▶ [Task requirements]: Below is a listing. Copy each line of it that holds the word "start".
##### Given information #####
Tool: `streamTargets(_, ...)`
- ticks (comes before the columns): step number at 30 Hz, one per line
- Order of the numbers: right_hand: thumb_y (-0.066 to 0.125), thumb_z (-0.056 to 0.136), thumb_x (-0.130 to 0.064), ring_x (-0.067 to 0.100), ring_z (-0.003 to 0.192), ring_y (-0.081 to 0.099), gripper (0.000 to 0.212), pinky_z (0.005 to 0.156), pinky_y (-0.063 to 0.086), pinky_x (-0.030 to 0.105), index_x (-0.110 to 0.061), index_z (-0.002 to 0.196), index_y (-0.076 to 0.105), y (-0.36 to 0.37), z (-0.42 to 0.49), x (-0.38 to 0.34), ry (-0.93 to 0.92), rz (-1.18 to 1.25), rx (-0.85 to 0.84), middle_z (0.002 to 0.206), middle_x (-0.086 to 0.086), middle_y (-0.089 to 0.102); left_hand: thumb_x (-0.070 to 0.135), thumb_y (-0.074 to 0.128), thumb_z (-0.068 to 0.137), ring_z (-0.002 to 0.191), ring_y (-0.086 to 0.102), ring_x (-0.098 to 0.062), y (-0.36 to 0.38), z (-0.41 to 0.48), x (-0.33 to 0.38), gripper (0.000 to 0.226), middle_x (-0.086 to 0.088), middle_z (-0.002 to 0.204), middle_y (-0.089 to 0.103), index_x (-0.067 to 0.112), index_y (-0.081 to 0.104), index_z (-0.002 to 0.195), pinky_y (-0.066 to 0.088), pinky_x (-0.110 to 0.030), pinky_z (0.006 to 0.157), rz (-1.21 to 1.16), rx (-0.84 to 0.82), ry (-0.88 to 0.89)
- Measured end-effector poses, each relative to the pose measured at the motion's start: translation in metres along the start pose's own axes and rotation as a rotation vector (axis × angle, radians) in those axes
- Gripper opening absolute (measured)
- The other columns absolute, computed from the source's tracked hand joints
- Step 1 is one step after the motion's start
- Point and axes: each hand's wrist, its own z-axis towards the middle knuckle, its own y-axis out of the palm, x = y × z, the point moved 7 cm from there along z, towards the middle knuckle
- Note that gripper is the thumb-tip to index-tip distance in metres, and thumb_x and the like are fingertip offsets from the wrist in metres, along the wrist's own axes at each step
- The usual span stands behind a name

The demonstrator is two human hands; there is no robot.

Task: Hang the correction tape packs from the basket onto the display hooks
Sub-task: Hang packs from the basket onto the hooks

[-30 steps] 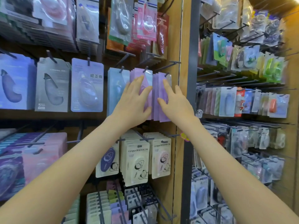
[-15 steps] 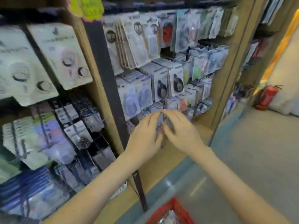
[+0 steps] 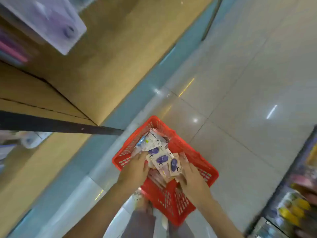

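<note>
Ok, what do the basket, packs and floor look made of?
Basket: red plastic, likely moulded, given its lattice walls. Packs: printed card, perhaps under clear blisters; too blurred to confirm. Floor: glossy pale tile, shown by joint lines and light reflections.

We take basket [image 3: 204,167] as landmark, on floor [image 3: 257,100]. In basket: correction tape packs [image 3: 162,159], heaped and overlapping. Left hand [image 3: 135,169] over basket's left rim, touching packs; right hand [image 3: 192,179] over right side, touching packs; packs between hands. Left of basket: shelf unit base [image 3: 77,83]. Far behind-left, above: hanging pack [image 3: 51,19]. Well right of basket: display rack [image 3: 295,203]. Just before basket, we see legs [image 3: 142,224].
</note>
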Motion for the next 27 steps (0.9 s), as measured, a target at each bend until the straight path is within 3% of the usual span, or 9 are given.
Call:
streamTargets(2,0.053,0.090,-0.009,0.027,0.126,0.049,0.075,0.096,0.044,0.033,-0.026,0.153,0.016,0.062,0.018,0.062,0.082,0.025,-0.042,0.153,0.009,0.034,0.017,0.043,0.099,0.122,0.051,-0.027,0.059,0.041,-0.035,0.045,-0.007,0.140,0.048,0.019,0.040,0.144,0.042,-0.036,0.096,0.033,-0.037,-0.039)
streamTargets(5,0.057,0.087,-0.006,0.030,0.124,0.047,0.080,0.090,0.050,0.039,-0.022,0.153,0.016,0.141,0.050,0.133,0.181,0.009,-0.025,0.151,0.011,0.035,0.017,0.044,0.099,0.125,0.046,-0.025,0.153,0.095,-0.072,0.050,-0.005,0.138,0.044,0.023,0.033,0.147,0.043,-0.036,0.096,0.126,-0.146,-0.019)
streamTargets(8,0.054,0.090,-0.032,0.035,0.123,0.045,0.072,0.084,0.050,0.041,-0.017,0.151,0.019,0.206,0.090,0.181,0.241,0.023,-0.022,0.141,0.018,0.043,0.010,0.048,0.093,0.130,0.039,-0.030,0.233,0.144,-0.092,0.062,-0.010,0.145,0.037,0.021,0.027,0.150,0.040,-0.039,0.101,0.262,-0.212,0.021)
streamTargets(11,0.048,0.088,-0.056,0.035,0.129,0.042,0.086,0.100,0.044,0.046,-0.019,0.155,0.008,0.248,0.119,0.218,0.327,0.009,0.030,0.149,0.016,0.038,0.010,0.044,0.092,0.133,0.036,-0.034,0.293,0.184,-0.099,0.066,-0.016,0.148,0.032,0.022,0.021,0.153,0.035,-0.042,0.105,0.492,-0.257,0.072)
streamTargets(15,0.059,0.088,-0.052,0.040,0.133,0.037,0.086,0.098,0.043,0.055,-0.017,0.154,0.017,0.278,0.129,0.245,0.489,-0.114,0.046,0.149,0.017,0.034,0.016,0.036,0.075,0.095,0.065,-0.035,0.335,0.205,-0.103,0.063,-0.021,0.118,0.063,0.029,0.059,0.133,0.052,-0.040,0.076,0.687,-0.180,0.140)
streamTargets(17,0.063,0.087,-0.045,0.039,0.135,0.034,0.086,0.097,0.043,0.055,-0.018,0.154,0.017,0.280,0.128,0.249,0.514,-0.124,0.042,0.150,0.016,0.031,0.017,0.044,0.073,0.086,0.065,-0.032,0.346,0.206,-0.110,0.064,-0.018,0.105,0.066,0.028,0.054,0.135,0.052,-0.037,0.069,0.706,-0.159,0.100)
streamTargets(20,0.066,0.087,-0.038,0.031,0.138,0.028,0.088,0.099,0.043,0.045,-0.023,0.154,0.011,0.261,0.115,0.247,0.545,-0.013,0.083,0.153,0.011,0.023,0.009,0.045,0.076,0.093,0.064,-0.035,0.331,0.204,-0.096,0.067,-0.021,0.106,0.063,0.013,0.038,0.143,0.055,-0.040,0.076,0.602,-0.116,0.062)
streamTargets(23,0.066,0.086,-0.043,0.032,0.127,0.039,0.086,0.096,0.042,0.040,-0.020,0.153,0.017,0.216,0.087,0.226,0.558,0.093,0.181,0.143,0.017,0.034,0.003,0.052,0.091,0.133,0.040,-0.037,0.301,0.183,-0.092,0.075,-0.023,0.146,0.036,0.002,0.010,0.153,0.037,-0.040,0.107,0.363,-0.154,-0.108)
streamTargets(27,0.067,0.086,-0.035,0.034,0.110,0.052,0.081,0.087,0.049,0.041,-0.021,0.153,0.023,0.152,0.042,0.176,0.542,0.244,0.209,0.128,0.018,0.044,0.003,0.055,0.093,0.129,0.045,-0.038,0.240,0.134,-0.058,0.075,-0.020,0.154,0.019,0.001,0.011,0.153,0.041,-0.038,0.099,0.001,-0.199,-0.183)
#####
▶ [Response area]:
- Measured end-effector poses, each relative to the pose measured at the motion's start: translation in metres along the start pose's own axes and rotation as a rotation vector (axis × angle, radians) in those axes
- Step 1 is one step after the motion's start

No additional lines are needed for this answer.